The web tool ‘Lab Servant’ is offering a solution for this problem. Through a range of interconnected modules the tool assists researchers, technicians and students in their daily tasks and reprocesses their input for institute management and legal compliance. The integrated nature of the Lab Servant greatly reduces the overhead associated with information gathering and supports sharing of good practices. An early version of the Lab Servant was winner of the EU safety award 2009.
The Lab Servant has the potential to allow operational decision making on an accurate, live picture of a number of key institute activities subject to internal and external regulatory control.
In the workshop Dick Hoeneveld will examine the benefits of the Lab Servant from both a workers and management perspective and he will address safety at Higher Education in the light of internationalization of staff and student populations. Dick Hoeneveld is winner of the EU safety award 2009.
Dick Hoeneveld (Safety Health and Environment Advisor, Delft University of Technology)
9. The International Classroom Project
We all live, work and study in an increasingly global and interconnected world.
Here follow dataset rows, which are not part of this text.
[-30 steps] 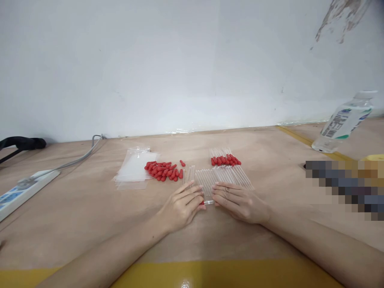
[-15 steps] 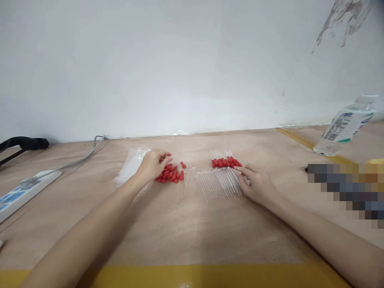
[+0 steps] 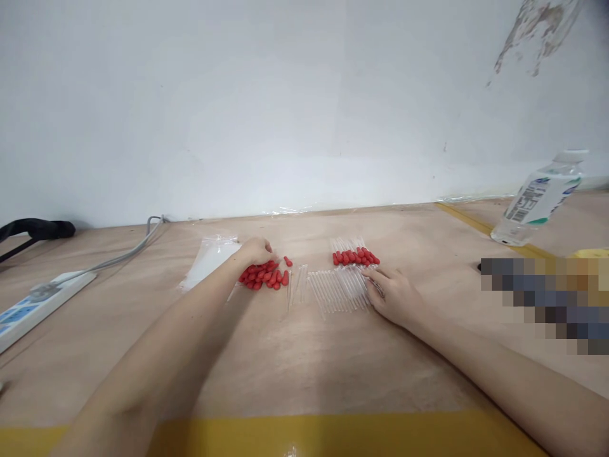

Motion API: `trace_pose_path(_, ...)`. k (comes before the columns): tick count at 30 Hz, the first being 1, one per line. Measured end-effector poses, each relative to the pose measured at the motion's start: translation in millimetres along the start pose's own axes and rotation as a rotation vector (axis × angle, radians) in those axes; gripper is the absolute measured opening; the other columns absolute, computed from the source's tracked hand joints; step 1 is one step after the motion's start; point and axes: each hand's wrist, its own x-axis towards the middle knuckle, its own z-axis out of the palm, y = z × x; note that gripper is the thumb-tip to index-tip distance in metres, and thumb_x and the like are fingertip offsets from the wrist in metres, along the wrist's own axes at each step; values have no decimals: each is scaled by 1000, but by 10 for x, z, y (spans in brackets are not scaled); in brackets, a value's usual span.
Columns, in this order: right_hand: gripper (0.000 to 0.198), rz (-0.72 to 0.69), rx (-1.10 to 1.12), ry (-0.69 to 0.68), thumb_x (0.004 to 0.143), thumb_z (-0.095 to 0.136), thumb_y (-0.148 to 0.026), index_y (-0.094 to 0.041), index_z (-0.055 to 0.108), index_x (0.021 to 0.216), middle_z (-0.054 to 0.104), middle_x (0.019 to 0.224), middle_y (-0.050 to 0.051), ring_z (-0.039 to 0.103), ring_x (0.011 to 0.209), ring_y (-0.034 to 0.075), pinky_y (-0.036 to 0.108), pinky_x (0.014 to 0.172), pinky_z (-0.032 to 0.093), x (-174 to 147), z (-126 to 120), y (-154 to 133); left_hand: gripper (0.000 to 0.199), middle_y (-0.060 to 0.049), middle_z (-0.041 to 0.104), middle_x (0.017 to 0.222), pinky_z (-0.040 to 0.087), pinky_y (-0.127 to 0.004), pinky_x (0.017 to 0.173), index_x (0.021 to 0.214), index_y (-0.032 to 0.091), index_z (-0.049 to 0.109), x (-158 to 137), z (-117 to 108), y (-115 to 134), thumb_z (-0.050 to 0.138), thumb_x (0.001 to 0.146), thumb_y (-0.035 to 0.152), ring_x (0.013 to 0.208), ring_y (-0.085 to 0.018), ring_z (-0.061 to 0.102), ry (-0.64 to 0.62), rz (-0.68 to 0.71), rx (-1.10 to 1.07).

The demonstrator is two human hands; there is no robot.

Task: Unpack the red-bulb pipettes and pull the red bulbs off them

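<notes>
My left hand (image 3: 257, 251) hovers over the back of a loose pile of red rubber bulbs (image 3: 257, 275). Its fingers are bent and blurred, and their tips are mostly hidden. At the right end of a row of thin clear tubes (image 3: 333, 292), my right hand (image 3: 394, 295) rests low on the table. Its fingers reach over the last tubes, with the thumb apart from them and touching or close to the tube edge. Behind the row lie tubes fitted with red bulbs (image 3: 354, 256), side by side. One single red bulb (image 3: 288, 261) lies off the pile.
Clear plastic bags (image 3: 202, 263) lie left of the pile. A white power strip (image 3: 52, 304) with a grey cable sits at far left, near a black object (image 3: 42, 228). A water bottle (image 3: 537, 200) stands at right. Behind rises a white wall (image 3: 266, 101).
My left hand has gone slightly farther over the bulb pile, its fingers curling downward. My right hand stays by the tube row. The whole view has shifted a little.
</notes>
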Motion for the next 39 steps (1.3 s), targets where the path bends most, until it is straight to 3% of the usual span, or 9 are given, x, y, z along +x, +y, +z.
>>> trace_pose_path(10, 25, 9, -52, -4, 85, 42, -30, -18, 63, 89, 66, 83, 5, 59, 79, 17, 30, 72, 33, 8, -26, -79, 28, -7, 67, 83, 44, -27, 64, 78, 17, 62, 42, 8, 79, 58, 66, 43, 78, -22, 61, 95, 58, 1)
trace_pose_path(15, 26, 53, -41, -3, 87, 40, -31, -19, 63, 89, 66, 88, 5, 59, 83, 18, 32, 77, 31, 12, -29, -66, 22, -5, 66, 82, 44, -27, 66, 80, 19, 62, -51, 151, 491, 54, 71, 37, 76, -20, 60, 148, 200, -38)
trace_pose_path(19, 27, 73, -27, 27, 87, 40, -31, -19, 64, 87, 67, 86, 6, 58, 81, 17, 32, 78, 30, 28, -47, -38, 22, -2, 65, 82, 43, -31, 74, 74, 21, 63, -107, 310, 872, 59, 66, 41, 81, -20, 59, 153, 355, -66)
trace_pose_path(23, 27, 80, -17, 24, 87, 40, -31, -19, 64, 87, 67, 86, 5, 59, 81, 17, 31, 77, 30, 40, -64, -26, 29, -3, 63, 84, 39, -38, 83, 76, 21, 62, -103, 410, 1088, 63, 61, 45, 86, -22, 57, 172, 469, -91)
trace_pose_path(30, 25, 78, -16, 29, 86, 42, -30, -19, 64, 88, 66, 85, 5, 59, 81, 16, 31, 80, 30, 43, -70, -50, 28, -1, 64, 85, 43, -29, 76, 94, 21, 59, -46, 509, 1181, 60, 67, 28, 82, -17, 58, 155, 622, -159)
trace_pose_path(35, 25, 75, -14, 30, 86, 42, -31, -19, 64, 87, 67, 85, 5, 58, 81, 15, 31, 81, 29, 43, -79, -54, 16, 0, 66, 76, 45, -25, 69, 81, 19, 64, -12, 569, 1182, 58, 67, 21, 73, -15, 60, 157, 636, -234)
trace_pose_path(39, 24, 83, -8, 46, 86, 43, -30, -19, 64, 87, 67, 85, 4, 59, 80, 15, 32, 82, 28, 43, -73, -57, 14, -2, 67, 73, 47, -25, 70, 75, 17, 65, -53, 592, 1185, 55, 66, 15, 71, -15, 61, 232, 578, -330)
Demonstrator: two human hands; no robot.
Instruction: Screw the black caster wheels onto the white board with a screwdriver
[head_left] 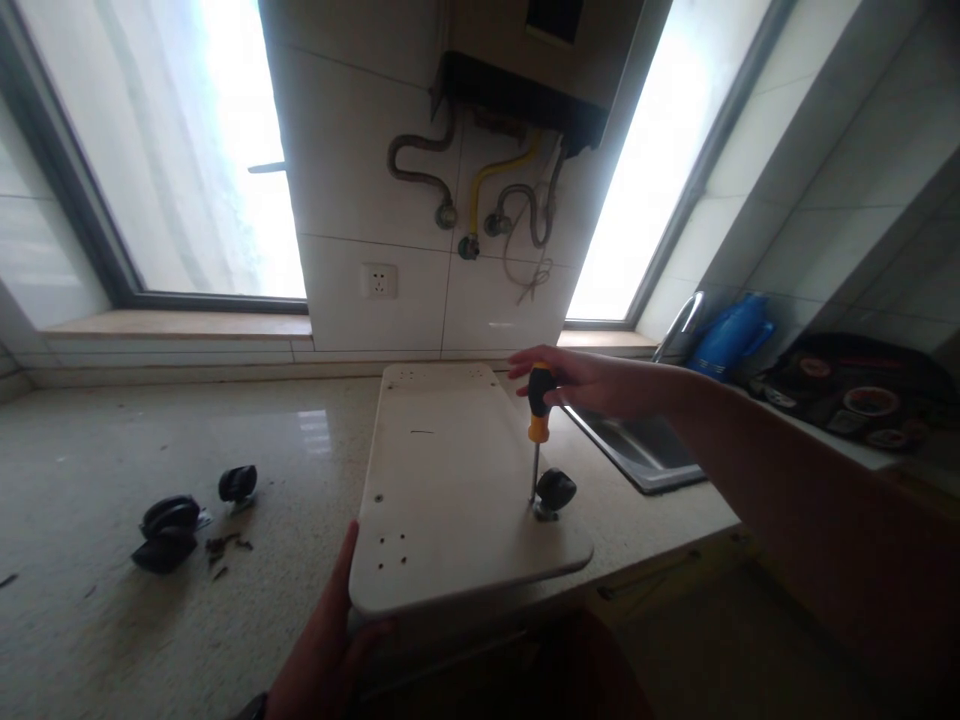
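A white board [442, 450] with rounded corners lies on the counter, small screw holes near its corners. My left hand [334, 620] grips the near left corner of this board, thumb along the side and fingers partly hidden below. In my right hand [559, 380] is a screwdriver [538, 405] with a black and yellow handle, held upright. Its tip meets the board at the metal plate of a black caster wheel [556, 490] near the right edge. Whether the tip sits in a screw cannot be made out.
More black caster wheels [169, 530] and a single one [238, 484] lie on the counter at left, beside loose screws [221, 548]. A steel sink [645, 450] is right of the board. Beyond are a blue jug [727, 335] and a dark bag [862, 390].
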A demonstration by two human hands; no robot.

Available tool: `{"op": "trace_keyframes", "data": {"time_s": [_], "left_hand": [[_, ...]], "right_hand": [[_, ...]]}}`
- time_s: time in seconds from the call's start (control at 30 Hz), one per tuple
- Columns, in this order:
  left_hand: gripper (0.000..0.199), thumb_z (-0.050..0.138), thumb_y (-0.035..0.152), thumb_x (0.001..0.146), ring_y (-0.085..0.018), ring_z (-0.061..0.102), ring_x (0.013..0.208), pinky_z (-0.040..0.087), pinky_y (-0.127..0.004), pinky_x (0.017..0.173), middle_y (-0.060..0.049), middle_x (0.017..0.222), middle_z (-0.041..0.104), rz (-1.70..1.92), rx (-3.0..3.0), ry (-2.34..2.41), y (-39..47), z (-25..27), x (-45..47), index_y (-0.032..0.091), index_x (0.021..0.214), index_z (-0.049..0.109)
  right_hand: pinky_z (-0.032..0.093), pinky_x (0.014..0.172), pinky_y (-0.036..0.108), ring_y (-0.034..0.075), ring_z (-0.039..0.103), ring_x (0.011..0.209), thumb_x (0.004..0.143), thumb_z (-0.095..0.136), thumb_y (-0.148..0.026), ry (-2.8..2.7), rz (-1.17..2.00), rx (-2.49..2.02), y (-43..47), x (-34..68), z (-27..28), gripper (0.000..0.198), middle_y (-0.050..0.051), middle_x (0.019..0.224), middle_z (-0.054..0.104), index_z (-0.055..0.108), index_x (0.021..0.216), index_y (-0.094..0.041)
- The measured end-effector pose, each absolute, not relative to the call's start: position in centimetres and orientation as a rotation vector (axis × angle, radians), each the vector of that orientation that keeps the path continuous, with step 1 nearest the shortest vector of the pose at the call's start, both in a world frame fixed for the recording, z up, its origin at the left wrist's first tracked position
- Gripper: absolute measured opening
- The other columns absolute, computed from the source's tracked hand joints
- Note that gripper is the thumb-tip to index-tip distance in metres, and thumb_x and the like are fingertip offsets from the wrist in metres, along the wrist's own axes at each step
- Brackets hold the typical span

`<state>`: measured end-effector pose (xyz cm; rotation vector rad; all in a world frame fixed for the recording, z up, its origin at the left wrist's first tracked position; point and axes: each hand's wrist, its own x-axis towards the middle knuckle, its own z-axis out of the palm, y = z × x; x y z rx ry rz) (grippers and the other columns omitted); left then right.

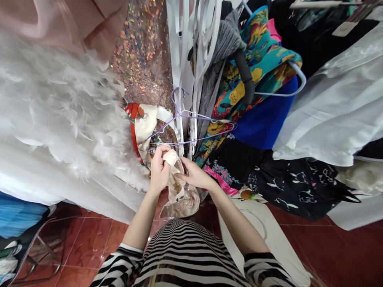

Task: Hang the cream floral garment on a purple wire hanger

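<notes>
**Clothes-hung room, red floor; both hands on a small pale cloth**

Red tile floor (95, 239) runs under and behind the grip. Garments hang on both sides.

Left of grip: long white gown (98, 195), feathers (83, 111) fluffed over its upper part. Right of grip: black print garment (299, 187), with blue cloth (266, 119) and teal floral garment (260, 48) higher up. Beyond grip, slightly left: sequin fabric (143, 48). Right and nearer the wearer: white board (254, 223) on the floor. Straight beyond: white hangers (197, 59), bunched upright.

Just beyond the fingers: purple hanger (178, 113), thin, its lower bar passing close over the left fingertips. Cannot tell whether it touches the cloth.

Pale cloth (182, 201) sits between the hands, in front of the wearer's striped top (188, 251); upper edge gathered, lower part hanging loose. Left hand (160, 169) pinches the gathered top between thumb and fingers. Right hand (194, 173) has thumb and fingers closed lightly on the opposite edge.

Handling, judged by eye: light, limp, likely thin; would crumple easily, perhaps slide a little. Best hold: thicker upper edge, one pinch each side, loose folds left free.
</notes>
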<state>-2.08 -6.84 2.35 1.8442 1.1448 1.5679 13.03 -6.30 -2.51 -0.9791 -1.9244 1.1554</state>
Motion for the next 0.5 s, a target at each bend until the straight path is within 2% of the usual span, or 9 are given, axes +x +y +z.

What does this mean to you? How international is your programme, should it be more international? How do you deal with diversity in your classroom? What good practices have you developed to share? What obstacles do you possibly encounter dealing with internationalisation? How do you overcome these obstacles? What kind of support do you need?
The International Classroom project aims to provide a platform to enhance awareness of our international environment and its implications, to exchange good practices, and further develop expertise, tools and support.